Cell viability assay

Cell viability was evaluated using CCK-8 (CK04, Dojindo). HeLa cells were seeded into 96-well plates with 5 × 103 cells per well and transfected with the corresponding plasmids as described previously after 16–20 h. 0, 24, 48, 72, and 96 h after transfection, 10 μL CCK-8 solution was added to each well. Immediately after 2 h incubation at 37°C, absorbance values of cells were measured at 450 nm using a microplate reader. Each experiment was repeated three times.

Wound healing assay

After 24 h of corresponding plasmid transfection, cells were seeded in 6-well plates at a density of 1 × 105 cells. A linear scratch was created in the monolayer of cells with a sterile 10-μL micropipette tip.
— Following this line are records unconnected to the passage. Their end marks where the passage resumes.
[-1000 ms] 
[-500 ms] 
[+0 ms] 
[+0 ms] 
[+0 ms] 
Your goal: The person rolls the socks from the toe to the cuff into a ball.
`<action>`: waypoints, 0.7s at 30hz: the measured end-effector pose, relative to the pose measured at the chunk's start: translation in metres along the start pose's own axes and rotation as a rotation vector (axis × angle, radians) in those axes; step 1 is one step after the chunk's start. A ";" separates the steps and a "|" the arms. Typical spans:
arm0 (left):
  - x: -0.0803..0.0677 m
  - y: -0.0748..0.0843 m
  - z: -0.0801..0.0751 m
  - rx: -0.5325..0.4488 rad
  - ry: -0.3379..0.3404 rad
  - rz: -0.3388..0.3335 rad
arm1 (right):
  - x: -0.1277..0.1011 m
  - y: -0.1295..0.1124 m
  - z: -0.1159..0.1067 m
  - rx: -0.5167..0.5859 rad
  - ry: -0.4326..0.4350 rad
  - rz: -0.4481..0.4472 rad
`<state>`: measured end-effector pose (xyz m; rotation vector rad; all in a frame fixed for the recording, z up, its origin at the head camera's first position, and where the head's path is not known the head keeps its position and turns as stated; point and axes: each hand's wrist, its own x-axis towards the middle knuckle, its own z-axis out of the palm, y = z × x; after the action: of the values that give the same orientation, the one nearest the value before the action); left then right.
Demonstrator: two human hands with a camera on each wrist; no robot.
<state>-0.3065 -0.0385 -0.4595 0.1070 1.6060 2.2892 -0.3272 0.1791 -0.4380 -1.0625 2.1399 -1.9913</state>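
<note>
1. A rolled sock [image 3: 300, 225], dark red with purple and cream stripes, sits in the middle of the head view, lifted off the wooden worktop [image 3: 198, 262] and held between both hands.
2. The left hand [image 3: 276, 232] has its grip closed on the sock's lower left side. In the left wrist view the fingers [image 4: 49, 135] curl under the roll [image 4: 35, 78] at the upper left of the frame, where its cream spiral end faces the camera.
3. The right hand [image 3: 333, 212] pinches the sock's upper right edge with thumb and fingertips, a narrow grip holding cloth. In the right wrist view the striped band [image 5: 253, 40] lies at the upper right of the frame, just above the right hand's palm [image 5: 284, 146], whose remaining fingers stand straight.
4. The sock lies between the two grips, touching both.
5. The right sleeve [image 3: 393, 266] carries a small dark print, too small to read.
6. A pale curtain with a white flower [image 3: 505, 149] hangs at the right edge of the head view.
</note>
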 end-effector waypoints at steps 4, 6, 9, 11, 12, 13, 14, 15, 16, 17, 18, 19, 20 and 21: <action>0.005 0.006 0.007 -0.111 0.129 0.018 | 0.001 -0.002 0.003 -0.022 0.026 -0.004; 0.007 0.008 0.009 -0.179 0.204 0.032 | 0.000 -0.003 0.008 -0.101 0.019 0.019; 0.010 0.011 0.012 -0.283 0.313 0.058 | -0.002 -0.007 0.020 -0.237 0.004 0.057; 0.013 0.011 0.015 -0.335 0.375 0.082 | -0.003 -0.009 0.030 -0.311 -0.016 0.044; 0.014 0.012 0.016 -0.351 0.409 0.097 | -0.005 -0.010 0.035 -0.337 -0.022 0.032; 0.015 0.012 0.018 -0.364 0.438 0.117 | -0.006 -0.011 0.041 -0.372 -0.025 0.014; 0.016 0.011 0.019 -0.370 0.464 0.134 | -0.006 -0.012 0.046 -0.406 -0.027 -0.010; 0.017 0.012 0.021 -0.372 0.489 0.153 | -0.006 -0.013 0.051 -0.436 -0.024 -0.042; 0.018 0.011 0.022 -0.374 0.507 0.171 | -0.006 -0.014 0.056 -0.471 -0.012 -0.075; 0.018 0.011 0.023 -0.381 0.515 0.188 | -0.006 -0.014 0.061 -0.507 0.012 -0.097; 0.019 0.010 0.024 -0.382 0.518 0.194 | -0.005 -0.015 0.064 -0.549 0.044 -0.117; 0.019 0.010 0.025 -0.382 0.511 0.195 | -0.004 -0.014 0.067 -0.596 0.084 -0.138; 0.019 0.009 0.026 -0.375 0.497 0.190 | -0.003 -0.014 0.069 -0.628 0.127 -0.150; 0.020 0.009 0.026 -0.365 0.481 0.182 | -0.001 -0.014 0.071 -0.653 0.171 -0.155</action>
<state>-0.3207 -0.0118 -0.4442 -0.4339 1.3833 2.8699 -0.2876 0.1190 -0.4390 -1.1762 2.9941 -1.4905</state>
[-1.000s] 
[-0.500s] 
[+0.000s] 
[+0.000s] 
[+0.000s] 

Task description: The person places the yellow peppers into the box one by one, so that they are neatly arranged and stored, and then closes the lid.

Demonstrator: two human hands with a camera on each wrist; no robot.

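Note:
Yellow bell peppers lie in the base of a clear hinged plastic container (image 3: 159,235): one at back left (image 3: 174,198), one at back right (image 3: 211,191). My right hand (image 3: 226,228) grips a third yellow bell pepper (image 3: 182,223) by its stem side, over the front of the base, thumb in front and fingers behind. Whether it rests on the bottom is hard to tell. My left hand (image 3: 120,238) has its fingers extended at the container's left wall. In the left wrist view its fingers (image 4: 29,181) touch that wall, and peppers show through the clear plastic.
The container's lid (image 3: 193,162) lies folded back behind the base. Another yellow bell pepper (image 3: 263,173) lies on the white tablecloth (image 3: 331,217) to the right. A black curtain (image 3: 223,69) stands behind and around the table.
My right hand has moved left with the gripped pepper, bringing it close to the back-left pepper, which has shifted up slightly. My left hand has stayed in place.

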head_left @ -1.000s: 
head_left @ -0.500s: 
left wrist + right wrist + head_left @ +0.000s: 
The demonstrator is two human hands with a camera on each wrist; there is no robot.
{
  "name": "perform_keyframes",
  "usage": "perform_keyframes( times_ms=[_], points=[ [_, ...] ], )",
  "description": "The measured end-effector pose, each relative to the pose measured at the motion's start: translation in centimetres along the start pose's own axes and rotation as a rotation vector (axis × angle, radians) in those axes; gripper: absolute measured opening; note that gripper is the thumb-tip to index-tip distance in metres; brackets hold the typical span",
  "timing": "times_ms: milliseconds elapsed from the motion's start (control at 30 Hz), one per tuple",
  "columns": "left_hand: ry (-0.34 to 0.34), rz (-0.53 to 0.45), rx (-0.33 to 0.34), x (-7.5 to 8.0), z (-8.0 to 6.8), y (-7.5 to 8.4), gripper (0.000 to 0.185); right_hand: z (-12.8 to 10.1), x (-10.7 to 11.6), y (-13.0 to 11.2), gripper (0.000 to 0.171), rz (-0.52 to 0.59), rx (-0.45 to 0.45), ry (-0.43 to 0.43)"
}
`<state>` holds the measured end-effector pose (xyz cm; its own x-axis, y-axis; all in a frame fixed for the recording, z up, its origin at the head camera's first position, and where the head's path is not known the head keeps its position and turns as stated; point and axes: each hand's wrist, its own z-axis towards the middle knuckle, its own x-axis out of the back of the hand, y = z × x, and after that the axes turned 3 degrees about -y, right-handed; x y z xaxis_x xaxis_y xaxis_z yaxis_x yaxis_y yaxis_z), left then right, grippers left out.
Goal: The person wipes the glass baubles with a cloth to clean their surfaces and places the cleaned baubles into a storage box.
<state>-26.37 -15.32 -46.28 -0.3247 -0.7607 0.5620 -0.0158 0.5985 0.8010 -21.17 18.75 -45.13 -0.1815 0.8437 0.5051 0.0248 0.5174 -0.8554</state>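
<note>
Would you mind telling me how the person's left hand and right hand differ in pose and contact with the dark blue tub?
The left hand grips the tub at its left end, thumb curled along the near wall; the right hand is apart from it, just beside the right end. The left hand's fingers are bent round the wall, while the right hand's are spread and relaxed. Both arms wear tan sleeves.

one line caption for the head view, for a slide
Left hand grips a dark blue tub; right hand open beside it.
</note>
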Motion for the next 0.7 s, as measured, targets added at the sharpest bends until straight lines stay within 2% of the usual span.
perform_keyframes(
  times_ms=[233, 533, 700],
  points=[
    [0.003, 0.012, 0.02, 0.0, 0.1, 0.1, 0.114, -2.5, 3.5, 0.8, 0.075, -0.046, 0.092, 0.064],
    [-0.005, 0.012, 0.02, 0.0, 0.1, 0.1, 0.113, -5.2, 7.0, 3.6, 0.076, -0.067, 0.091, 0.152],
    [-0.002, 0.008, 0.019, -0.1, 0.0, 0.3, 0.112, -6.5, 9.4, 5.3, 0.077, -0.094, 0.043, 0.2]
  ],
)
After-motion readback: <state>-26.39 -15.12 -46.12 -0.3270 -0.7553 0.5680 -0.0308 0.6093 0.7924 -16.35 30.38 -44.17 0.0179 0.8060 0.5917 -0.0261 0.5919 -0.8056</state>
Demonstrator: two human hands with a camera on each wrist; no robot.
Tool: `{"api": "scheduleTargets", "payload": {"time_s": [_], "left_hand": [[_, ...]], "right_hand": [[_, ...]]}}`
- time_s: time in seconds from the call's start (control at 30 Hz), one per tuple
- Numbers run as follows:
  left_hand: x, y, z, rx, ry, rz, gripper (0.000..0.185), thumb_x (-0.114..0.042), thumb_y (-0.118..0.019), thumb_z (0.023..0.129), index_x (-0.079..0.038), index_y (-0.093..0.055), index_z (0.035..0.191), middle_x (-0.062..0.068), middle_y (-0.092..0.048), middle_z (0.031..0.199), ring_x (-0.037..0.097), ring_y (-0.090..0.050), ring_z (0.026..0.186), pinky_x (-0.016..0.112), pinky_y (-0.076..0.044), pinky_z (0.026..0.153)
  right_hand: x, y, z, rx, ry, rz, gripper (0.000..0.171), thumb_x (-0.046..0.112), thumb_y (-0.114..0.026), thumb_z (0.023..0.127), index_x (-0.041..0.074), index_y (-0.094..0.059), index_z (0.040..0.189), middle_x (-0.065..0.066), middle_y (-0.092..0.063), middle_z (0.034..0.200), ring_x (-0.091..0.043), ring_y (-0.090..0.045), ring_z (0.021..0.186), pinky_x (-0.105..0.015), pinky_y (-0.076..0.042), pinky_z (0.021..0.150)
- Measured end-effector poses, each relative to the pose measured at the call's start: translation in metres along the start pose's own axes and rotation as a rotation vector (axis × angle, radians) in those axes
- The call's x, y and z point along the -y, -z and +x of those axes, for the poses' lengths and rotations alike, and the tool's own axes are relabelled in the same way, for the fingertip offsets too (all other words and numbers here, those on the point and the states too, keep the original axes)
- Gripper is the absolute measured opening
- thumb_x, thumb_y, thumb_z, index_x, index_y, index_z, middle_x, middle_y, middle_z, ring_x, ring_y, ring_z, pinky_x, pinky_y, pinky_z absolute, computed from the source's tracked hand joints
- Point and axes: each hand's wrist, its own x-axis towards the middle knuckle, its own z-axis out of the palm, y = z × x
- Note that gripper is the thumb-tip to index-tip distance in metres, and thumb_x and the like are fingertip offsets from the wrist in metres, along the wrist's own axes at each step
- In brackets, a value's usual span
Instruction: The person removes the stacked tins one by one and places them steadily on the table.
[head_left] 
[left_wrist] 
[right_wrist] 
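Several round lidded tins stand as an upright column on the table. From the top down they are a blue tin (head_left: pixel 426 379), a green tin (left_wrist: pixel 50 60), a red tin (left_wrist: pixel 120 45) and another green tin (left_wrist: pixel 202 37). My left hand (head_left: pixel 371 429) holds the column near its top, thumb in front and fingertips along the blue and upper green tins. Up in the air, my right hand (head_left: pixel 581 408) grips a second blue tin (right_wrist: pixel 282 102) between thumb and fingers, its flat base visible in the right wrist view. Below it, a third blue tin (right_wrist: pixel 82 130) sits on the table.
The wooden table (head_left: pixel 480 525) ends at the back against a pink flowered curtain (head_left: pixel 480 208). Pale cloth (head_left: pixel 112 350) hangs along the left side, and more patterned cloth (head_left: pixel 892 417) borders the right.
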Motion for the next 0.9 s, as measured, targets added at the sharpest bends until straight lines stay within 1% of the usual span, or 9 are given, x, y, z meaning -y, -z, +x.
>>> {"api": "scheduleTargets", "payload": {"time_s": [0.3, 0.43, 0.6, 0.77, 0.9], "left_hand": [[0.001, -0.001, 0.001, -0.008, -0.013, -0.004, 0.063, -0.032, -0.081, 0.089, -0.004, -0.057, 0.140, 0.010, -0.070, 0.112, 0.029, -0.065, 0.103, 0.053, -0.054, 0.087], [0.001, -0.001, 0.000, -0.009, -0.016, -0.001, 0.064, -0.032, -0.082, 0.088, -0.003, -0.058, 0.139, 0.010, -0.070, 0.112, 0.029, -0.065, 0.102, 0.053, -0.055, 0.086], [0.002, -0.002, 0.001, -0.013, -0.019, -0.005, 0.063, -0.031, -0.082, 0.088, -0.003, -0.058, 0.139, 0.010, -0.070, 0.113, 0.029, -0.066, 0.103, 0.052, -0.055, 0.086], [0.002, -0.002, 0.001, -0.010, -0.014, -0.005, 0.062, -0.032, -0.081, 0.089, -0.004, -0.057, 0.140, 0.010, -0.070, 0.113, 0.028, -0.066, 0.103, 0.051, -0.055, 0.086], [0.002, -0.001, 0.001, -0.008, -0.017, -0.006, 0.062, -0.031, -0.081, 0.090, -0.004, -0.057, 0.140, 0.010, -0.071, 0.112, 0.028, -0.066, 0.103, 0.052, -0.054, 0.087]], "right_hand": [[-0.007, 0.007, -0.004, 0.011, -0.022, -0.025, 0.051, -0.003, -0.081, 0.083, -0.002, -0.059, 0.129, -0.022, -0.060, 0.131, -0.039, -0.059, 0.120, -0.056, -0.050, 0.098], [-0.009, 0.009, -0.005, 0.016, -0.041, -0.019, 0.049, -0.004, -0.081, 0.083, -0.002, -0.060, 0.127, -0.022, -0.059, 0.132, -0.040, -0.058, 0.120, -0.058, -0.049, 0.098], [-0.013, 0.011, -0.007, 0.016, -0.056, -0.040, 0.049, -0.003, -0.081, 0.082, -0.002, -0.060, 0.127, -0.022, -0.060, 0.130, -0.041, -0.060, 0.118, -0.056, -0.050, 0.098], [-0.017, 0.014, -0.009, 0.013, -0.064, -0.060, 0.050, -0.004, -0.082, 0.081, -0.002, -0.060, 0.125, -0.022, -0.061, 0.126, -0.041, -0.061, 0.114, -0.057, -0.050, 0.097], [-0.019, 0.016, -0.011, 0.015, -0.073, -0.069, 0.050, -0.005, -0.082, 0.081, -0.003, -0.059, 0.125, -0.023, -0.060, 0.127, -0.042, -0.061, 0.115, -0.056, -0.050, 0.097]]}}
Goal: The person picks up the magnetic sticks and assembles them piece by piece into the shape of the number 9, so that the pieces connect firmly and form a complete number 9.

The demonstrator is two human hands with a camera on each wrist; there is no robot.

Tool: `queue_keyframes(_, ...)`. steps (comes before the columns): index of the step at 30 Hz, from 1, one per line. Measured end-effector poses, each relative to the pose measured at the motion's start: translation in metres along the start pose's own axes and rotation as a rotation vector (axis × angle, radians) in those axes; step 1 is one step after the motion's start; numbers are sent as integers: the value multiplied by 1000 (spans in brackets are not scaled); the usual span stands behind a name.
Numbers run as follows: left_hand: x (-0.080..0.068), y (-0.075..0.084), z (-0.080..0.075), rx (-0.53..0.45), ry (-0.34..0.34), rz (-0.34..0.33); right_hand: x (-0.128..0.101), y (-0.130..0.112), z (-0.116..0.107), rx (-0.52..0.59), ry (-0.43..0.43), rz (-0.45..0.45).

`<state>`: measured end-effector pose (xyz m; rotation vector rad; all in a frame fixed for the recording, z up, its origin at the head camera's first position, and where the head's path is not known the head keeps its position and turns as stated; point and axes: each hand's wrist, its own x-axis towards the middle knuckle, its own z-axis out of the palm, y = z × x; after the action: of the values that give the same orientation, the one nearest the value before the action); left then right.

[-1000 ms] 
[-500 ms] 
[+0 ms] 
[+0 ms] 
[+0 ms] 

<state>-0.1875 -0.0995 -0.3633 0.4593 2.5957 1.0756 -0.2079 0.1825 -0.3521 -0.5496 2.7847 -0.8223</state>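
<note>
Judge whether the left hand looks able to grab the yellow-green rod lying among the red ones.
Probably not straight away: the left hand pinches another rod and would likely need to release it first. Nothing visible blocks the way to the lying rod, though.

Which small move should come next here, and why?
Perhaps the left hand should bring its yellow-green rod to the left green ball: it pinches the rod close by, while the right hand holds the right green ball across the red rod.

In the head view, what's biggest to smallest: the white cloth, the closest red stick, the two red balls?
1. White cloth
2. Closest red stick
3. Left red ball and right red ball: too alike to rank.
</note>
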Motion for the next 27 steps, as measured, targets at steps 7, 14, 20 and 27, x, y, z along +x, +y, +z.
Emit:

The detached cells were rinsed three times using PBS and then incubated in DMEM. After 24-h and 48-h cell culture, the distance between the two sides of the scratch was captured, and we measured the dynamic change of width and analyzed cell migration using ImageJ.

Statistical analyses

We present the data as mean ± SD. Two-tailed Students’ t test, one-way ANOVA with Tukey’s post hoc test or two-way RM ANOVA with Sidak’s multiple comparisons test was used to analyze the differences between groups. GraphPad Prism 8 software (GraphPad) was used to perform statistical analyses. A p value of less than 0.05 was defined to be statistically significant.